Вот с такими-то мыслями о русских, о положении дел и потребностях минуты граф Линар решился настаивать перед Анною Леопольдовною о необходимости безотлагательно выдачи цесаревны Елизаветы Петровны замуж, во что бы то ни стало, тем более что и подходящий к тому жених, принц Людовик, был налицо.
– Что же я сделаю? – говорила правительница в ответ на настояние Линара. – Я уже грозила ей монастырем, и она согласилась лучше идти в монастырь, чем замуж! Она говорит, что там за меня молиться будет.
– Она очень ловка, эта цесаревна Елизавета, и слишком надеется на твою доброту и снисходительность, – возражал Линар. – Она говорит о молитве за тебя, а сама поднимает шведов и в твоих глазах составляет себе партию. Тебе нужно быть потверже, порешительнее. Нужно, чтобы она видела, что в твоей угрозе не только одни слова.
– Если ты хочешь, чтобы я в самом деле заперла ее в монастырь, я сделаю. Скажу завтра же Головкину и Остерману, чтобы они распорядились.
– Это не так легко. Ни Головкин, ни Остерман, пожалуй, не найдут помощников. Прежде всего нужно увести отсюда гвардию, на которую она, видимо, опирается. Или вот что: нельзя ли как, не приступая к чрезвычайным мерам насилия против ее личности, действовать на людей к ней близких?.. Кто к ней теперь близок? – спросил он.
– Не умею тебе сказать, – отвечала Анна Леопольдовна с улыбкой. – Про нее так много говорили, что, право, кажется, нельзя верить.
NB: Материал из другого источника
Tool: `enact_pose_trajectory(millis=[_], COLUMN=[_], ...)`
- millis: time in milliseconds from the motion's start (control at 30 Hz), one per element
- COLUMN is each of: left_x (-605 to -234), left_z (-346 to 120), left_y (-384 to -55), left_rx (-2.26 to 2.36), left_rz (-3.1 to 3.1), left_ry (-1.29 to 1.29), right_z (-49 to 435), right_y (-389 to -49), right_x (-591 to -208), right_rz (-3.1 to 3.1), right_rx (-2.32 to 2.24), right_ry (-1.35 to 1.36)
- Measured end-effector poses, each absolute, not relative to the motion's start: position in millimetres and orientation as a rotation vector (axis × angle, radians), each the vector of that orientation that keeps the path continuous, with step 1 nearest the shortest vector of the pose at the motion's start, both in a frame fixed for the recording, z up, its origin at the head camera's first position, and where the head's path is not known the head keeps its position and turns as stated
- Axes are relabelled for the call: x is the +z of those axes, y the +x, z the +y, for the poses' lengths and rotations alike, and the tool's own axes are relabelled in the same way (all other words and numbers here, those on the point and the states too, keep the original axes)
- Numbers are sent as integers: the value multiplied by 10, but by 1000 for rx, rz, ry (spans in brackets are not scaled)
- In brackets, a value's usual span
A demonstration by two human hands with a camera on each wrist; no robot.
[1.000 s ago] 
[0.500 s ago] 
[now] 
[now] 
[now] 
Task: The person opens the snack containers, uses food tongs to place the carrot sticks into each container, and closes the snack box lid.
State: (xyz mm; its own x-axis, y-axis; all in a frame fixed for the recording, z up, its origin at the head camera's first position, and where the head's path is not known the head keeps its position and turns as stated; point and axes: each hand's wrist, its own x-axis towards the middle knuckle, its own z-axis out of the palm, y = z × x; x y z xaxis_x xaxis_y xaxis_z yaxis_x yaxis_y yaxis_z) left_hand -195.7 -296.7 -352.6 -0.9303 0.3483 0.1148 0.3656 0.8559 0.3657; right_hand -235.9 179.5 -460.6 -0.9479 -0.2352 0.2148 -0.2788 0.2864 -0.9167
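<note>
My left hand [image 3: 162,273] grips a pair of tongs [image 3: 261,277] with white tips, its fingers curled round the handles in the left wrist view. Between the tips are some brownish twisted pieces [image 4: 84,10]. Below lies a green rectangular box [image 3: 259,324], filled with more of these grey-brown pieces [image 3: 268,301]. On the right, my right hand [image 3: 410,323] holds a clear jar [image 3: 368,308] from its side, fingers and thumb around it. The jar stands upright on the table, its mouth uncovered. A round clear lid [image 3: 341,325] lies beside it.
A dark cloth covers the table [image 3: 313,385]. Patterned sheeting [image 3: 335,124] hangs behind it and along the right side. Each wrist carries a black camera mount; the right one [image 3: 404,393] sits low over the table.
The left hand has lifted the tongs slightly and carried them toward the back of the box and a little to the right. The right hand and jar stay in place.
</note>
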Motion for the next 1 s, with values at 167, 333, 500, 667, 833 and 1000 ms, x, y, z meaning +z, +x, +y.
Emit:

А теперь, ну, кто: Шувалов, Бутурлин или этот певчий, как его… да, Разумовский; до того, говорят, был какой-то Шубин, которого покойная тетушка приказала убрать. Вот у меня так только один грех, это ты! – задумчиво проговорила Анна Леопольдовна.
– Прекрасная повелительница, – отвечал Линар, становясь перед нею на одно колено. – Преклоняюсь перед тобой за этот грех, если можно назвать грехом чистую взаимную любовь нашу. Но теперь не о любви дело, – продолжал он, вставая и садясь подле. – Мы не хотим мешать ничьей любви. Цесаревне можно тонко дать понять, что с выходом замуж она может сохранить хоть всех, любить кого угодно. Принца Людвига, надеюсь, можно уговорить быть неревнивым. Ведь это брак политический. Между тем нужно представить, что с ее отказом, вызывающим сомнение в ее намерениях, она подвергает опасности всех близких себе; что своим отказом она не только может подвергнуть их гибели, но вызвать грозу даже против самой себя. Вопросы политической жизни бывают так важны, что могут вынудить к мерам крайним. А эти крайние меры могут вести не только к монастырю, но и к пытке!